A good deal of credit must go to the ancillary contributors. Will Steven Armstrong has designed the scenery, with some translucent green-and-tan drops; his solution for changing the scene to Herne's oak for the masque finale is highly ingenious. In fact, never before, it seems, has the Festival stage been employed by the directors with such virtuosity and flexibility. Much humor derives from the outlandish costumes designed by Motley. Mistress Ford wears an outfit of incompatible orange and mauve; and when it is side by side with Mistress Page's fuchsia one, the combination is an awful eyesore. Slender wears a pink doublet, amber hat, and ridiculous flowered chintz trousers.
Irwin Bazelon has composed the most appropriate and witty musical score in the Festival's history. The opening dissonant notes, with their absurd instrumentation, immediately set the mood for farce. Here and there a xylophone is comically used. And Falstaff is often accompanied by a tuba solo--a coupling that is just as apt here as is the pairing of the tuba with Sancho Panza in Strauss' Don Quixote. (This production even includes the actual dumping of Falstaff into the Thames; and what Falstaff later calls his "kind of alacrity in sinking" is conveyed by a descending tuba scale.) For the concluding dance of ouphes and fairies, Bazelon has composed more droll music--for tambourine and bass drum, with ludicrous oom-pahs in the brass.
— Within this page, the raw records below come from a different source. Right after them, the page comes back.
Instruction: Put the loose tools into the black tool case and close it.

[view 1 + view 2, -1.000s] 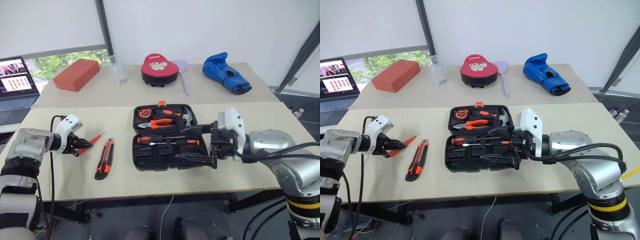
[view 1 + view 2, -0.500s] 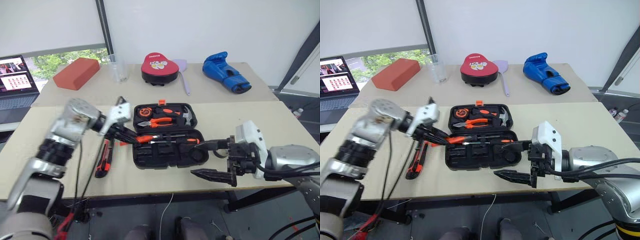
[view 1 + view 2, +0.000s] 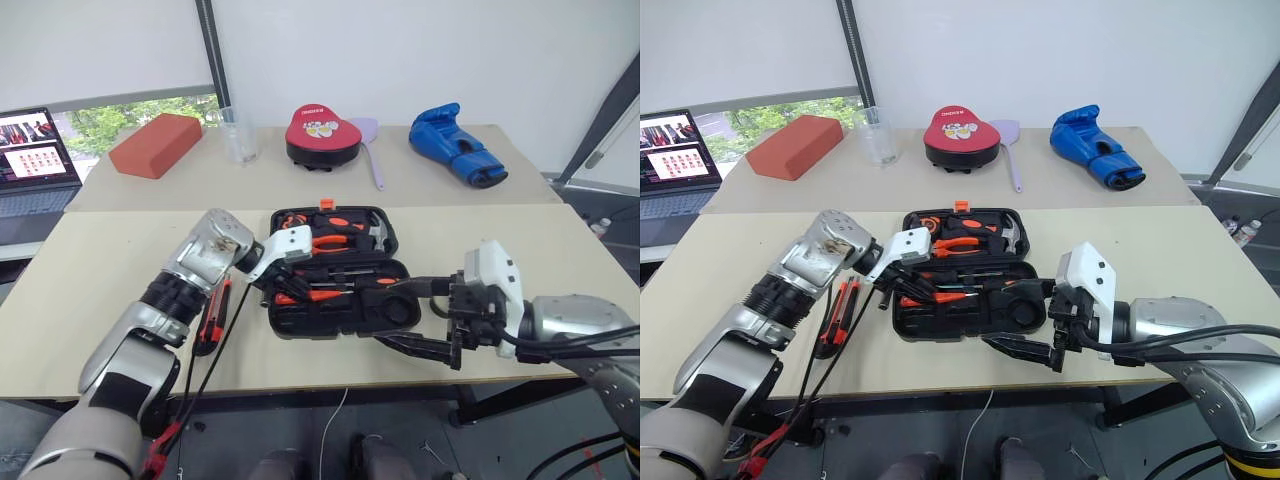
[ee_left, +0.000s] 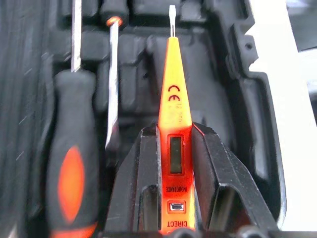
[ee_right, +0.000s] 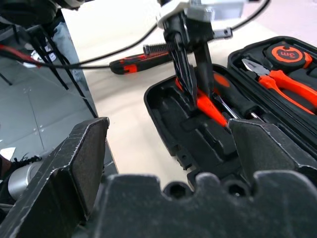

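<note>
With left end effector (image 4: 171, 148) clamped on the slim orange tester screwdriver (image 4: 171, 106) above the black tool case (image 3: 335, 312) and right end effector (image 3: 420, 318) wide open nearby: lower tip-first into the empty slot, then release.

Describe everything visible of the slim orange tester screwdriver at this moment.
The slim orange tester screwdriver is translucent orange plastic with a small display window, printed markings and a short flat metal tip. The left gripper clamps its body between both black fingers, holding it tip-forward over the empty moulded slots of the open black tool case, beside a stored screwdriver.
</note>
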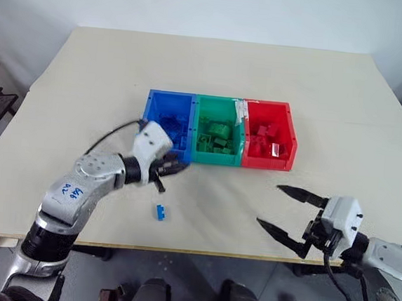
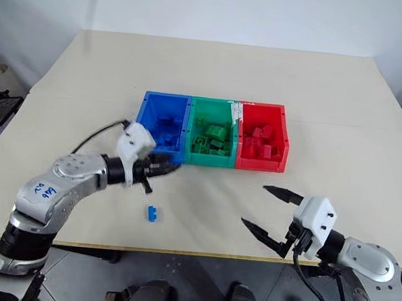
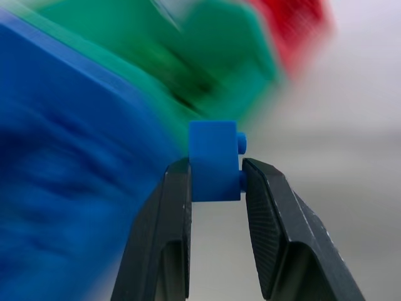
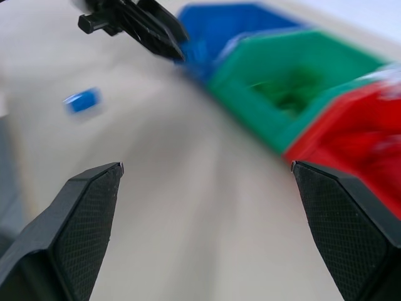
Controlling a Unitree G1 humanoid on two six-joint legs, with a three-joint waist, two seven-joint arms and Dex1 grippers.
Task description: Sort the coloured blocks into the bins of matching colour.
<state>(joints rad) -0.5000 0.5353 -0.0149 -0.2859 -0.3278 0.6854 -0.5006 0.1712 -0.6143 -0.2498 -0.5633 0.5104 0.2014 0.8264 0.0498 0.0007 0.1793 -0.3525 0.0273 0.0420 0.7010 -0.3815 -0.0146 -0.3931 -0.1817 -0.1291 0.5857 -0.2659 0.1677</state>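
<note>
Left wrist view caught the left gripper fingers clamped on a blue block near the blue bin; right gripper fingers gaped wide apart.

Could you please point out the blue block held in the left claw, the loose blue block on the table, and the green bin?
Held blue block (image 3: pixel 214 160): left wrist view, on its front face.
Loose blue block (image 1: pixel 160 211): left eye view, on its top.
Green bin (image 1: pixel 214 159): left eye view, on its near wall.

- The bins are blue, green and red, with a white tape strip
- Two blue blocks: one on the cream table, one between black fingers
</note>
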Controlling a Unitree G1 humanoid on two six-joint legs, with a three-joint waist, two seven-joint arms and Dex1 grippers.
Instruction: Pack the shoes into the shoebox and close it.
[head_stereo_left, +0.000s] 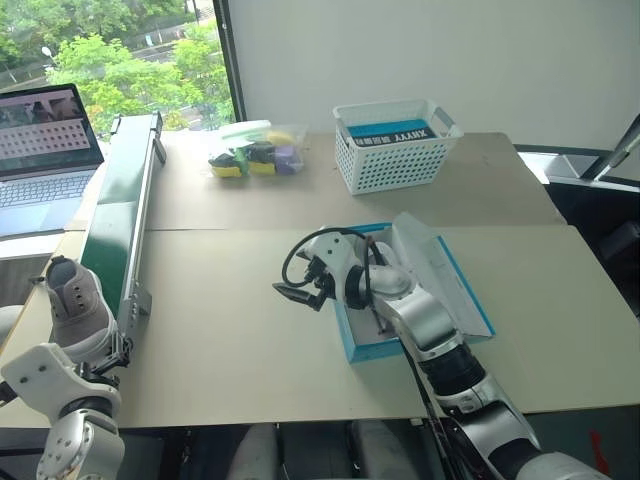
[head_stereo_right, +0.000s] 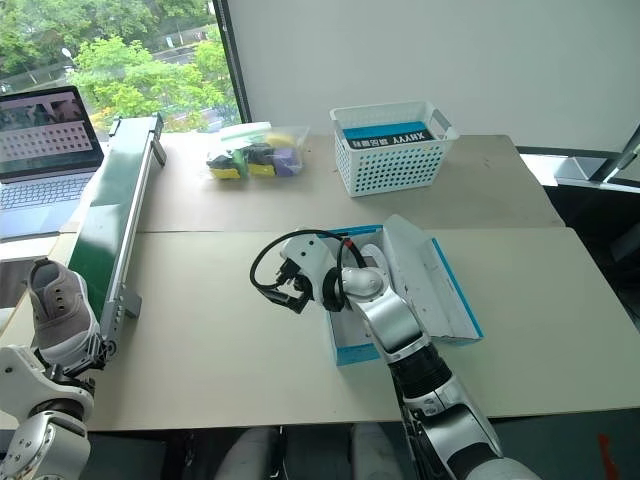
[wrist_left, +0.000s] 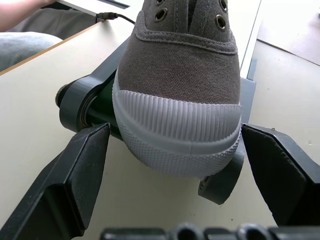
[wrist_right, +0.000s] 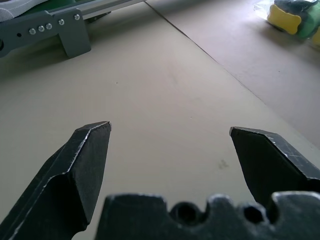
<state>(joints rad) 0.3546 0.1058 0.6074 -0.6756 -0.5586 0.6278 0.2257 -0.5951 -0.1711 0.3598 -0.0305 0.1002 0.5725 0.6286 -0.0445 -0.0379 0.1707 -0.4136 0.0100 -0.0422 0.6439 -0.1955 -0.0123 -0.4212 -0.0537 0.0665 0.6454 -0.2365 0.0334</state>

My complaints are few and minor. Hiram Sherman, being innately comical, cannot as Ford quite convey "the finest mad devil of jealousy that ever governed frenzy"; perhaps it would have been wiser for him to exchange roles with Patrick Hines (Page). Ford is also too half-hearted in his cudgeling of Falstaff disguised as a witch; Falstaff ought to be beaten "grievously." Falstaff, in recounting his indignities, misses the point by interjecting, "a man of my kidney"; the sense demands, "a man of my kidney." Finally, the closing explanations of the triple elopement seem sudden and confusing because the portions containing the precise conditions and preparations have been excised. It seems unwise to do any cutting in this play; it is a relatively short one, and the running time of this production is only two hours and ten minutes.
Everyone connected with this production has brought along the necessary amount of wit. And I strongly urge you to see for yourself that Shakespeare could turn out a helluva good bedroom farce.